YOUR ASSIGNMENT: Output every line of the listing as it stands.

GIVEN INFORMATION:

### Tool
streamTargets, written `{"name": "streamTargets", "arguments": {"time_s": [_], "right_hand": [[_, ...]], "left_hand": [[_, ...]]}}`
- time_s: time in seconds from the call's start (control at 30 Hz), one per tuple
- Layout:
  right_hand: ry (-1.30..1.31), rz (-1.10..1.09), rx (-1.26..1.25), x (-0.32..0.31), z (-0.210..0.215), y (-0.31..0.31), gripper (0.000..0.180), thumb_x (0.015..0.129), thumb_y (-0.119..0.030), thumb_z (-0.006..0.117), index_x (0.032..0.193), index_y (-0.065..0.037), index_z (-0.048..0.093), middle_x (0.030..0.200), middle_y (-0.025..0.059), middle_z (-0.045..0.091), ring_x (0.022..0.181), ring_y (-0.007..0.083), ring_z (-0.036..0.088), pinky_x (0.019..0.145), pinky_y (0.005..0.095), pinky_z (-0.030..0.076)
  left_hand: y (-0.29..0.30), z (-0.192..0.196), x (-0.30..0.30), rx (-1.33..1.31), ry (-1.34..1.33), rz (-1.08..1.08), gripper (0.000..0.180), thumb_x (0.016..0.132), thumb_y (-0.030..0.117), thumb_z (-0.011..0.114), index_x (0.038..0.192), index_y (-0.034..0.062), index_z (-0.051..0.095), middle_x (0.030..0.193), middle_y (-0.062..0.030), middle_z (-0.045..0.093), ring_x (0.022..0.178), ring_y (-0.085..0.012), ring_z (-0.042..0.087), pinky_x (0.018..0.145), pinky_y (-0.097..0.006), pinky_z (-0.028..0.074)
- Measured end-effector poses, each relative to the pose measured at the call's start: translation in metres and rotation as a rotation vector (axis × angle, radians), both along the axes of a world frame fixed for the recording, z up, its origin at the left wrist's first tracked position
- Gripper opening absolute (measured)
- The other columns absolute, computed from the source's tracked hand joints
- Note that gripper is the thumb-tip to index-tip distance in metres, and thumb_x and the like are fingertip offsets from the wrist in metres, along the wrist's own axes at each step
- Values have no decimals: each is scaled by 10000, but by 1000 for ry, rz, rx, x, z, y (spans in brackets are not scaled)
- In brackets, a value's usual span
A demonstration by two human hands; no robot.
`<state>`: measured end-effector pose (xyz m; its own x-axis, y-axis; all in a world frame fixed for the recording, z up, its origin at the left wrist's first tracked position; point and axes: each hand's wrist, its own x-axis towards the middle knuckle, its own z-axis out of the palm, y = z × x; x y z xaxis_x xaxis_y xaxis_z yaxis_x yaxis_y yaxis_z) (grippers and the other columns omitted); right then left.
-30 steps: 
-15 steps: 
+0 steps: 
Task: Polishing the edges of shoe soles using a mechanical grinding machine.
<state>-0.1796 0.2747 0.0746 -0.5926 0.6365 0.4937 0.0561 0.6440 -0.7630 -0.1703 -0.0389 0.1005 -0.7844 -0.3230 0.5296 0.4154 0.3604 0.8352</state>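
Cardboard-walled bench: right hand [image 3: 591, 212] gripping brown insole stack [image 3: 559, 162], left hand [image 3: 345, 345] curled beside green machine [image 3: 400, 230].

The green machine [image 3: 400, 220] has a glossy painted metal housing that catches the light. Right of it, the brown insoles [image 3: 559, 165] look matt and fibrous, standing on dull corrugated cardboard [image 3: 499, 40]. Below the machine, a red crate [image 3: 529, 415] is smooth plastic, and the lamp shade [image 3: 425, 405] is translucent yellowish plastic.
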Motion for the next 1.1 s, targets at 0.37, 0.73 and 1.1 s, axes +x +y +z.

REPLY TO THE EXERCISE:
### Tool
streamTargets, written `{"name": "streamTargets", "arguments": {"time_s": [_], "right_hand": [[_, ...]], "left_hand": [[_, ...]]}}`
- time_s: time in seconds from the call's start (control at 30 Hz), one per tuple
- Layout:
  right_hand: ry (-1.30..1.31), rz (-1.10..1.09), rx (-1.26..1.25), x (-0.32..0.31), z (-0.210..0.215), y (-0.31..0.31), gripper (0.000..0.180), thumb_x (0.015..0.129), thumb_y (-0.119..0.030), thumb_z (-0.006..0.117), index_x (0.032..0.193), index_y (-0.065..0.037), index_z (-0.048..0.093), middle_x (0.030..0.200), middle_y (-0.025..0.059), middle_z (-0.045..0.091), ring_x (0.022..0.181), ring_y (-0.007..0.083), ring_z (-0.036..0.088), pinky_x (0.019..0.145), pinky_y (0.005..0.095), pinky_z (-0.030..0.076)
  left_hand: y (-0.29..0.30), z (-0.192..0.196), x (-0.30..0.30), rx (-1.33..1.31), ry (-1.34..1.33), rz (-1.08..1.08), gripper (0.000..0.180), thumb_x (0.016..0.132), thumb_y (-0.030..0.117), thumb_z (-0.011..0.114), index_x (0.038..0.192), index_y (-0.034..0.062), index_z (-0.051..0.095), middle_x (0.030..0.193), middle_y (-0.062..0.030), middle_z (-0.045..0.093), ring_x (0.022..0.178), ring_y (-0.085..0.012), ring_z (-0.042..0.087), pinky_x (0.018..0.145), pinky_y (-0.097..0.006), pinky_z (-0.028..0.074)
- Measured end-effector poses, each relative to the pose measured at the call's start: translation in metres and rotation as a rotation vector (axis × angle, radians), both along the axes of a world frame fixed for the recording, z up, its origin at the left wrist's first tracked position
- Gripper opening absolute (measured)
- The other columns absolute, computed from the source's tracked hand joints
- Note that gripper is the thumb-tip to index-tip distance in metres, and thumb_x and the like are fingertip offsets from the wrist in metres, along the wrist's own axes at each step
- Values have no decimals: each is scaled by 10000, but by 1000 for ry, rz, rx, x, z, y (spans in brackets are not scaled)
- In brackets, a value's usual span
A demonstration by two human hands; no robot.
`<state>`: measured end-effector pose (xyz m; its own x-axis, y-axis; all in a world frame fixed for the recording, z up, its origin at the left wrist's first tracked position; point and axes: each hand's wrist, its own x-axis towards the middle knuckle, its own z-axis out of the palm, y = z × x; x y z xaxis_x xaxis_y xaxis_z yaxis_x yaxis_y yaxis_z) (grippers and the other columns omitted); right then left.
-30 steps: 
-15 steps: 
+0 steps: 
Task: Polishing the edges of shoe soles using a mechanical grinding machine.
<state>-0.1796 0.2747 0.0746 -0.5926 0.6365 0.4937 0.0561 0.6440 -0.7630 -0.1703 -0.0389 0.1005 -0.7844 -0.3230 0.5296 0.4154 0.3604 0.8352</state>
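Cardboard-walled bench: right hand [image 3: 591, 212] gripping brown insole stack [image 3: 559, 162], left hand [image 3: 345, 345] curled beside green machine [image 3: 400, 230].

The green machine [image 3: 400, 220] has a glossy painted metal housing that catches the light. Right of it, the brown insoles [image 3: 559, 165] look matt and fibrous, standing on dull corrugated cardboard [image 3: 499, 40]. Below the machine, a red crate [image 3: 529, 415] is smooth plastic, and the lamp shade [image 3: 425, 405] is translucent yellowish plastic.
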Motion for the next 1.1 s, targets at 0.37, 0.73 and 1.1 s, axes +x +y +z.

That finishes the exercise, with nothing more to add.